Rendez-vous le 15 du mois

Cela fait des années que le 1er-Mai n’est plus ce qu’il était. Certes, le muguet fleurit toujours, mais les militants communistes ne tiennent plus le marché des vendeurs à la sauvette, et les militants syndicaux ne tiennent plus le pavé aussi nombreux qu’autrefois. Déclin des uns, fatigue des autres, résignation de tous.
Il ne faudrait pas pour autant en conclure que la France est désormais prête à ces réformes qu’elle a si longtemps repoussées. Si les Français, à en croire les sondages, comprennent de plus en plus la nécessité de faire des efforts, c’est le plus souvent pour les autres : oui à la maîtrise des dépenses de santé, sauf pour mes propres remboursements… Et si l’opinion publique intègre peu à peu la notion de rigueur, ce n’est évidemment pas au point de trouver désirable ce qui s’annonce douloureux.

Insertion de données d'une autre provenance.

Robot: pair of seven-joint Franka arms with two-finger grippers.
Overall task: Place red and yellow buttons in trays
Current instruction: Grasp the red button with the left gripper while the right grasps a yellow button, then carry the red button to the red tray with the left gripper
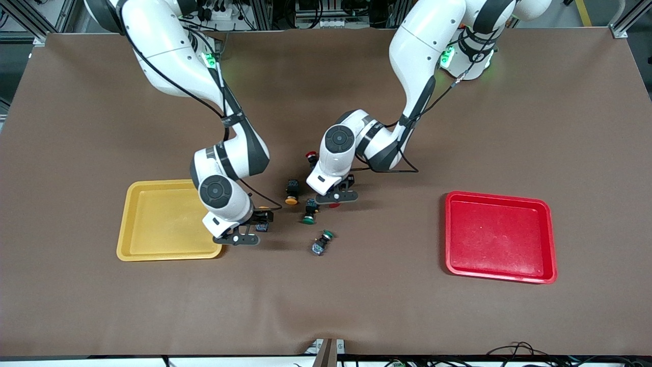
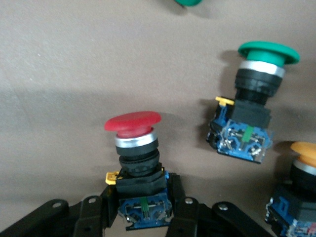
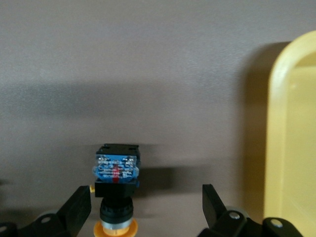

On en aura une idée assez précise le 15 mai prochain, jour de grève de toutes les fonctions publiques organisée par tous les syndicats. Beaucoup plus que lors des manifs du 1er-Mai, ce sera l’occasion d’une grand’messe sociale comme savent encore en célébrer les purs, les durs : les camarades fonctionnaires syndiqués. C’est là que se concentre ce qu’il reste de vraie puissance aux syndicats ; c’est là que se trouve la sourde menace sociale.
C’est l’autre défi de Manuel Valls, plus dangereux que le « groupe des 41 », plus imprévisible, plus difficile à gérer : le défi de la rue. On l’a vu en 1995, avec le phénomène spontané des grèves par procuration : ceux du privé qui ne pouvaient pas prendre le risque d’arrêter le travail avaient en quelque sorte confié leur colère aux bons soins des fonctionnaires et agents publics en grève. C’est ce genre de mouvement hautement inflammable qui peut rapidement faire basculer une opinion publique démoralisée, et que le gouvernement doit maintenant surveiller.